Thursday, April 17, 2008

Why Isn't Cochlear Implantee Using Hir CI to Talk on Regular Phone?

What good will be for Jamie Berke and other CI users if they could not use the regular phone to communicate with someone on the end of phone? What point for having the mega-expensive cochlear implant device and invasive surgery in the first place? What a waste for the health insurance company or the Medicaid program to pay for the cochlear implant device and costly surgery! *groan*

Please check out Jamie Berke's latest blog about her personal frustration with the federal "Do Not Call Registry" which it designs to block any incoming telemarketer calls.

Unfortunately, the screenings of relay calls to be misconstructed as "telemarketer call". At least, Berke raised such an awareness about our relay calls misinterpreted as "telemarketer call". How can be possible for the relay calls ended up misdiagnosed as telemarketer call?

Jamie Berke and other CI users ought not to waste our American taxpayers' hard-earned monies and health insurance payees' "considerable high" health insurance premiums (fees) IF they could not possibly communicate on regular phones. Whoa!

We should rally our elected leaders to slash the public funding for cochlear implant surgery on deaf children thru the state Medicaid programs within the 2008 presidential election. Same thing to put the pressures on health insurance providers and hospitals and the American Medical Association (AMA) to halt the health insurance coverages on cochlear implant devices and surgery. So the deaf community will be not widely disfranchised due to abnormal technological presence in human beings.

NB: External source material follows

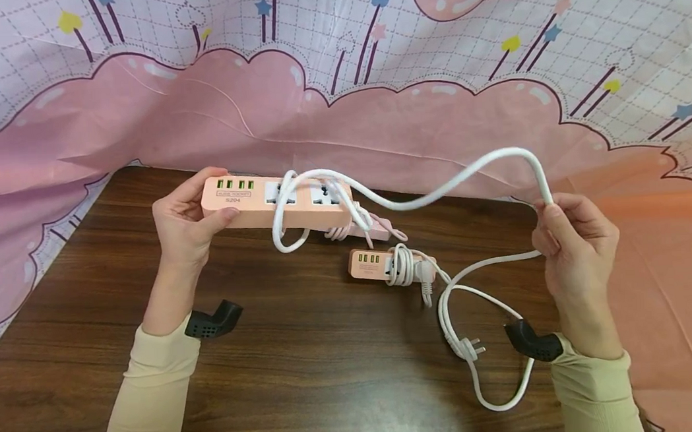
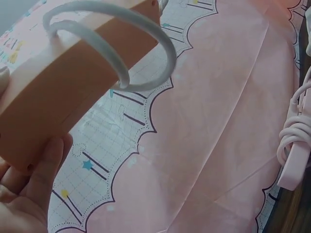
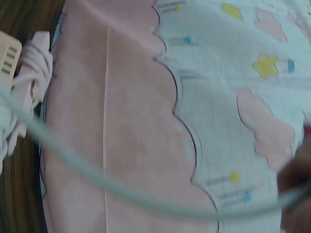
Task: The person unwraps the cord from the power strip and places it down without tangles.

Let's send the future medical bills from cochlear implant surgery and device to the Alexander Graham Bell Association of the Deaf (AgBAD) to bankrupt this audistic organization for all good.

For our own sake, we are in the weakening national economy right now. Cochlear implant device and surgery are not part of the basic necessity. They are the luxury items! Nothing to do with the basic human functions for everyday lives.